Мы огибаем крутой валун: я и Триника – внизу, принимая на себя вес, а Майке и Зэй – наверху.
– Погоди, – напряженно говорит Триника. Сдвинув шест на плечо, она наклоняется вперед, чтобы рассмотреть, что внизу. – Ничего не вижу.
Рядом со мной внезапно вспыхивает свет, и, оглянувшись, я понимаю, что Амир поднял свой мобильный с фонариком.
– Спасибо, – говорит Триника. – Мы за край скалы цепляемся.
Вместе мы поднимаем поддон повыше; мои мышцы уже мелко дрожат. Потом мы движемся приставными шагами. Отдыхаем и сменяемся теперь гораздо чаще, но наконец добираемся до дна пещеры. Рядом с нами весело журчит ручеек.
После передышки, которую мы устраиваем разом по молчаливому согласию во имя движения вперед, мы снова делаем так, чтобы поддон могли тащить двое. Здесь пол пещеры каменный, а не земляной, и поддон издает ужасный скрежет, так что мы бросаем взгляды в темноту впереди и позади, опасаясь, что остальные могут нас найти.
Мы пересекаем мелкий ручей, который петляет туда-сюда и оказывается на нашем пути уже в третий раз. Мои ноги замерзли от ледяной воды, хлюпающей в ботинках. Как раз когда я добираюсь до сухой земли, Триника поскальзывается, и поддон кренится на сторону.
– Осторожно! – кричит Майке.
Один из ящиков съезжает на сторону, и она пытается его подхватить. Вот только хватает под странным углом, и одна из стенок ящика отваливается. Оттуда выпадает бутылка и вдребезги разбивается о камень, осыпая все вокруг осколками.
Мы замираем, а я все еще держу свой угол поддона.
– Ты цела? – спрашивает Зэй. Не уверена, спрашивает он это у Майке или у Триники.
– Вы должны это видеть, – говорит Майке, и фонарик Амира поворачивается в ее сторону.
Я опускаю свой угол и обхожу поддон.
– Твою мать! – вырывается у меня, когда я рассматриваю ее. Майке подтягивает штаны и показывает нам, как исцеляются ее волдыри.
– На меня водкой плеснуло, – говорит она.
Да. Ну. На хрен.
Мы переглядываемся, потом Зэй вытаскивает еще одну бутылку из открытого ящика, скручивает ей крышку и плещет немного на руки. И немедленно вздыхает.
– Работает.
Хитрый бог Дионис.
Ценный груз, который мы тащим к финишу, – лекарство от яда. И нам надо выбирать между болью и победой.
– Эту бутылку оставим для себя, – говорит Зэй.
И мы все киваем, потом передаем ее по кругу, залечивая волдыри. Сначала очень щиплет, но потом волдыри становятся благословенно прохладными и меняют цвет с ярко-красного на гораздо менее агрессивный. Никакой больше кислоты.
На то, чтобы обработать нас всех, уходит большая часть бутылки.
Что бы мы ни делали, надо держаться подальше от этого проклятого плюща. Здесь это не так сложно. Будем надеяться, во второй долине он не повсюду, как было в первой.
Мы снова движемся вперед во главе с Амиром, освещающим нам путь. Триника как ни в чем не бывало возвращается к поддону и тащит его дальше.
Проходит несколько минут, и Амир спрашивает:
– Ты правда воровка, Лайра?
Я колеблюсь. Только потому, что до сих пор мы берегли дыхание, прокладывая путь по самому длинному километру на планете. Я пожимаю плечами и решаю уклониться от вопроса, не желая признавать, что у меня нет навыков, которые команда может посчитать полезными и оставить меня ради них.

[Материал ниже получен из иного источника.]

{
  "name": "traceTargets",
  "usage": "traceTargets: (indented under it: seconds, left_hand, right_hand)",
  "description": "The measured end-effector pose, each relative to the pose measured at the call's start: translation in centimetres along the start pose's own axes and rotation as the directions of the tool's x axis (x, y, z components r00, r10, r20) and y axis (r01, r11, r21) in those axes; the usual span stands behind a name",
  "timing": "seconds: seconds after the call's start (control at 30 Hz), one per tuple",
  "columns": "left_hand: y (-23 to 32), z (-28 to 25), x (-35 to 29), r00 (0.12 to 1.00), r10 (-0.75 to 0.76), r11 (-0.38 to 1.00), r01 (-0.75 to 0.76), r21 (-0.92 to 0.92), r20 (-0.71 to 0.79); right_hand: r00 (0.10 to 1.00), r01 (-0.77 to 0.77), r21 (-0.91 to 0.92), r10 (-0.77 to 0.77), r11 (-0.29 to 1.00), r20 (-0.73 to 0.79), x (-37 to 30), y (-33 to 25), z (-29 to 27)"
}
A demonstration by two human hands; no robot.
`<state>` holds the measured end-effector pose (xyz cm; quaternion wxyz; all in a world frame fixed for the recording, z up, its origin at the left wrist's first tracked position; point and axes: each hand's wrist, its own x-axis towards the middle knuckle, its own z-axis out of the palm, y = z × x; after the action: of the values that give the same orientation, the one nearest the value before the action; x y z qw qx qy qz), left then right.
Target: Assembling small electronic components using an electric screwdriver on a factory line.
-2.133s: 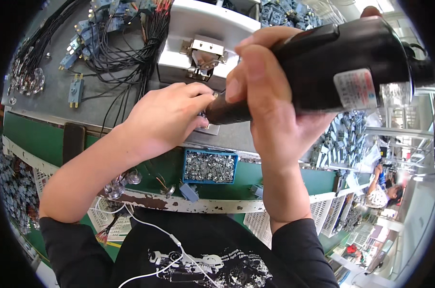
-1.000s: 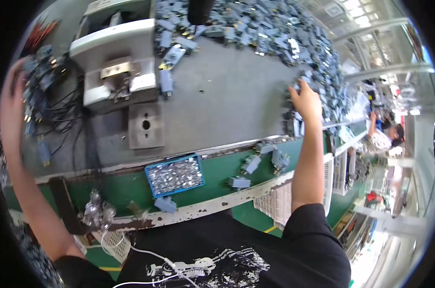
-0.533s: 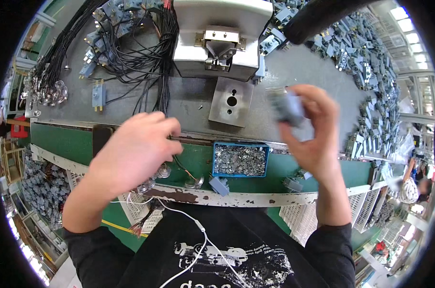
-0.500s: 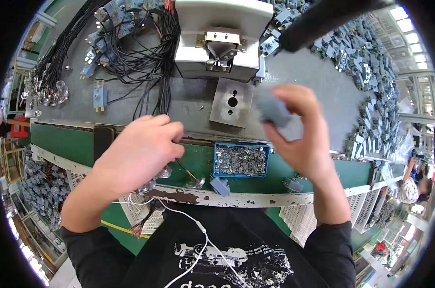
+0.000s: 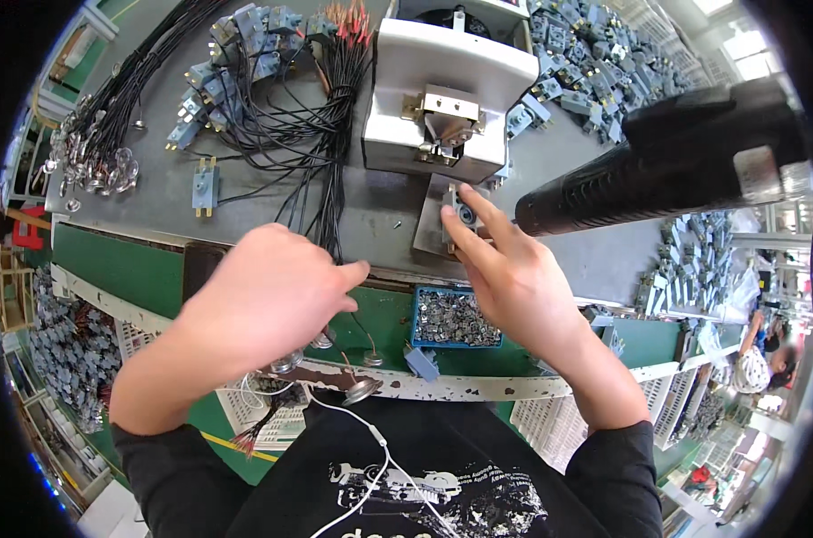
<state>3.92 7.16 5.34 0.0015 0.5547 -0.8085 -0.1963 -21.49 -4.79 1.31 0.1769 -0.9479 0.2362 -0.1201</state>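
My left hand (image 5: 268, 296) is curled over the bench's front edge with its index finger pointing right. Thin black wires (image 5: 363, 330) run out from beneath it, ending in round metal discs (image 5: 363, 390); its grip is partly hidden. My right hand (image 5: 514, 273) has its fingers on a small grey plastic block (image 5: 465, 213) with a round dark opening. The block rests on the square metal plate (image 5: 431, 235), and the right thumb is hidden. Just right of those fingers is the front end of a black powered screwdriver (image 5: 640, 170).
A white metal machine (image 5: 447, 76) stands behind the plate. A blue tray (image 5: 415, 314) of small metal parts sits at the front edge, beside a loose grey block (image 5: 422, 363). Bundled black wires (image 5: 330, 161) lie left; grey blocks (image 5: 595, 54) are heaped far right.
My right hand has brought the grey block leftward and down onto the metal plate. The black screwdriver has come lower, close to the right hand. My left index finger has stretched out; the view has shifted slightly.
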Motion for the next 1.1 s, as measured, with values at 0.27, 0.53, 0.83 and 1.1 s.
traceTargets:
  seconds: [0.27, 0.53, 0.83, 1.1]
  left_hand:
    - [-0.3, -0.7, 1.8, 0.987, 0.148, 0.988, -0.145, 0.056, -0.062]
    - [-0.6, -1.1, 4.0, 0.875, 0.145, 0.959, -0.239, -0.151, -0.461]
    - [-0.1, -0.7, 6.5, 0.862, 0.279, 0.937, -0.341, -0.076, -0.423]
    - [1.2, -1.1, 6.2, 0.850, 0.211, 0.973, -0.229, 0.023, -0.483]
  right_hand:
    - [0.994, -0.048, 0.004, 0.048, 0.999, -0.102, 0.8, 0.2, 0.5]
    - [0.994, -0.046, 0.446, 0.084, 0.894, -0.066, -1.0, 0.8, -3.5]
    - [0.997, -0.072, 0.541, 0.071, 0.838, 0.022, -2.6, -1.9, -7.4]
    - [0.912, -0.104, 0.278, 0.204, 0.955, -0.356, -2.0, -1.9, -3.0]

– Ну… – Я тяжело пыхчу. – Родители отдали меня Ордену, когда мне было три, чтобы отработать семейный долг.
Амир останавливается, чтобы обернуться ко мне.
– Я… – Он кашляет. – Я думал, череда нянек перед школами-интернатами – это плохо.
– Амир, – свистяще шепчет Триника, и тот смотрит на нее широко распахнутыми глазами.
– Что? – спрашивает он.
Я усмехаюсь:
– Ничего. Я давным-давно с этим примирилась.
По большей части. Хотя в последнее время я начала представлять, что бы сделали мои родители, если бы я появилась перед ними после победы, со снятым проклятьем. Они бы наконец полюбили меня? Приняли? Или хотя бы дали мне угол, пока я не разберусь в новой жизни?